Because Wasserman’s deal was so freshly minted, the company couldn’t just wait for its lease to expire to allow it to troll the market for bigger options. Of course, the company could have subleased the space in its entirety and rented somewhere else, but that would likely have been a costly and inconvenient process. More than anything else, Mr. Brody said the firm wanted to stay put.
The asset at 444 Madison Avenue, situated on the corner of 49th Street, is ideally located for Wasserman’s business. Mr. Brody said that his old office at Major League Baseball and a number of other big league professional sports headquarters, like the NFL’s and the NHL’s, are just a stone’s throw from the property. Major television networks such as News Corporation, NBC and CBS are also close by in Rockefeller Center and on Sixth Avenue.
“We really loved the building because it was right in the midst of the hub of our business,” Mr. Brody said.
At first glance, however, the prospects for staying at 444 Madison Avenue seemed dim. Paul Amrich, a leasing executive with the firm CBRE who handles deals at 444 Madison Avenue for the property’s owners, had been busy since the beginning of the year marketing one of the only vacancies at the 42-story property, a block of floors on nine, 10 and 11.
Initially Mr. Amrich had hoped to lease the spaces in a contiguous deal to a single tenant. When Sinclair Li, a colleague of Mr. Amrich’s at CBRE and Wasserman’s broker, reached out to Mr. Amrich and the building’s landlord, Westbrook Partners, Wasserman was excited to learn that ownership would be receptive to the idea of its expansion.
“Originally we wanted to lease the floors together but we were open to changing that strategy,” said Mr. Amrich, who has overseen a number of successful leasing campaigns at other Madison Avenue buildings, such as 510 Madison and 660 Madison.

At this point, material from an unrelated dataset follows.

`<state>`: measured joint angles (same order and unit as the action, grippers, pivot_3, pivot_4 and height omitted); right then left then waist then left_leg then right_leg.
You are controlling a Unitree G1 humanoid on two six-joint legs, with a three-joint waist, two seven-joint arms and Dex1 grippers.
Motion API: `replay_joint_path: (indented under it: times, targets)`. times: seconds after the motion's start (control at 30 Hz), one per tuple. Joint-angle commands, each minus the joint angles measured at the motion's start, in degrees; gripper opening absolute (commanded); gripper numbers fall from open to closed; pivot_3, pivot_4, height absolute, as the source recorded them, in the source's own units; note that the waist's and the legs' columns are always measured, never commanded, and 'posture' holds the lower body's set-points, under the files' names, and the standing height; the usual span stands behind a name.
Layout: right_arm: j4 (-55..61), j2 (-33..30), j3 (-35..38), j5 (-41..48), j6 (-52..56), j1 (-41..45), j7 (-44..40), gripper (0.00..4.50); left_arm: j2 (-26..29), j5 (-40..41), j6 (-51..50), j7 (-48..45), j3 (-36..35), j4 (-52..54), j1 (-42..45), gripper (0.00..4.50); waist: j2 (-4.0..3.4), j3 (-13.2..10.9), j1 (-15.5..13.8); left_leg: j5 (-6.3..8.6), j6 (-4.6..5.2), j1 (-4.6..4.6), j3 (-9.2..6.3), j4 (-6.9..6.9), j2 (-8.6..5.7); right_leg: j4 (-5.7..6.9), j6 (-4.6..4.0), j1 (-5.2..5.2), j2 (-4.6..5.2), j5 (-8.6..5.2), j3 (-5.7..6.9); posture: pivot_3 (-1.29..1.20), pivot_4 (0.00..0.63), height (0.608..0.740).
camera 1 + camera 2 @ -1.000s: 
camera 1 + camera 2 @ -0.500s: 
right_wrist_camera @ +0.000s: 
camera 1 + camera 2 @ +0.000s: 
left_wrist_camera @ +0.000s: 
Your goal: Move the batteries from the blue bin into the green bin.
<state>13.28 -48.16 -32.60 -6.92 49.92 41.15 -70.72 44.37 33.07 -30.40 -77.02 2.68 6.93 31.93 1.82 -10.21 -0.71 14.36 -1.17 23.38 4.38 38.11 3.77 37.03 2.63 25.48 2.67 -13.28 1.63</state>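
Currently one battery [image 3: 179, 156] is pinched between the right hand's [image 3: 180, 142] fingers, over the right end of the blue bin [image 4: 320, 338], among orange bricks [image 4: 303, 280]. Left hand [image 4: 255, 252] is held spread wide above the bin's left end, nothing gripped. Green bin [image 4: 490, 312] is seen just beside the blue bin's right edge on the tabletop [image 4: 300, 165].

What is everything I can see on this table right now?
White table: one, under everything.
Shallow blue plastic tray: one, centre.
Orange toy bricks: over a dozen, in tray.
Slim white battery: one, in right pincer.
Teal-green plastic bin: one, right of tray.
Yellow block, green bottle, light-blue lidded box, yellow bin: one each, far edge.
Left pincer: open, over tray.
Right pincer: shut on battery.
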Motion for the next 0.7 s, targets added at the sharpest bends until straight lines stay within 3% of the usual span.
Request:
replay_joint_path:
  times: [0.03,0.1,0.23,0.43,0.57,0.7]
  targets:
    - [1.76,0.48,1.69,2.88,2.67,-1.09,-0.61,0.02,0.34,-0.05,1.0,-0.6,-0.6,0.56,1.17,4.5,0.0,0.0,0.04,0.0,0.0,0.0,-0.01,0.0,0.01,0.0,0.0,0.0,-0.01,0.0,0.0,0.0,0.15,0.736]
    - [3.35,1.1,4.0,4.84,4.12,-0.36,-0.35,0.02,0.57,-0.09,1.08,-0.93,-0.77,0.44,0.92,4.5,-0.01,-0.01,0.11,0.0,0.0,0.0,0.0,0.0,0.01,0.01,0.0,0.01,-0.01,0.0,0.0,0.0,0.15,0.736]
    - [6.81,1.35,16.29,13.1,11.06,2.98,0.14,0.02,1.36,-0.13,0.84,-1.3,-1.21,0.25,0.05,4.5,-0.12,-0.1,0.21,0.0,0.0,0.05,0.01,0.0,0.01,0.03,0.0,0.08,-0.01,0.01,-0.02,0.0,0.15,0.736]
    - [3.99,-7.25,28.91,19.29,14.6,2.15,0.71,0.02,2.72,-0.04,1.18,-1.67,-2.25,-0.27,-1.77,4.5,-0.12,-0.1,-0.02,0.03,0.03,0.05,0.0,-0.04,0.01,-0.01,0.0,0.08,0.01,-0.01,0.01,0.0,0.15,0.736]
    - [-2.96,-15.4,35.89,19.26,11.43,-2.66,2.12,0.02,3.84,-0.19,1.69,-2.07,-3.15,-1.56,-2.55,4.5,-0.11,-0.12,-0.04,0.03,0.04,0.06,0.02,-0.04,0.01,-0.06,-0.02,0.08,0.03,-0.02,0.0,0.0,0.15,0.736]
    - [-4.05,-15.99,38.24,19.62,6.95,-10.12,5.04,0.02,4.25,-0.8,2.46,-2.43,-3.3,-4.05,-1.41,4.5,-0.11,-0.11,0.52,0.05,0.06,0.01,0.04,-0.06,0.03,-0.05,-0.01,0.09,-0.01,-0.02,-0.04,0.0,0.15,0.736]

Mr. Amrich and his agency team at the property, comprising CBRE executives Patrice Meagher, Kerry Powers and Elie Gross, quickly drew up a deal with Wasserman to scrap its lease on four and have it take all of 10, a roughly 20,000-square-foot space. And just like that, Wasserman rejiggered its space in the building to nearly triple in size.
“We told ourselves carpe diem,” Mr. Brody said, seeming to hint that even though Wasserman clearly needed the extra room to grow, it nonetheless took a degree of confidence to trade up in size at a time when many firms are being cautious to see how the economy will pan out in 2012.
For Mr. Amrich, the lease with Wasserman didn’t deal any setbacks to his plans for filling 444 Madison Avenue’s other empty floors. As he negotiated with Wasserman in the months leading up to its recent closing on the 10th floor, he leased the ninth floor to FTN Financial.
Seeing the wisdom of keeping in close contact with other tenants already in the property to see if, like Wasserman, they too would be interested in growing, Mr. Amrich found another existing occupant in need of space. TD Bank, which had a retail location on 444 Madison Avenue’s ground floor, needed to relocate offices it had from another building in Midtown. Mr. Amrich struck a deal to place the bank on the entire 11th floor. The bank ended up wanting to import even more units into the building and in recent months Mr. Amrich leased TD the second floor as well in another 20,000-square-foot deal.
Now, Mr. Amrich says he has a deal on for the space that Wasserman is leaving behind. He said that it was too early to reveal who that tenant is because the lease is not yet signed, but he says it will be with a Fortune 500 company.
“The caliber of tenants at 444 Madison is something that we’ve worked to maintain at a high level and this deal, just like Wasserman, FTN and other tenants, is in keeping with that,” Mr. Amrich said.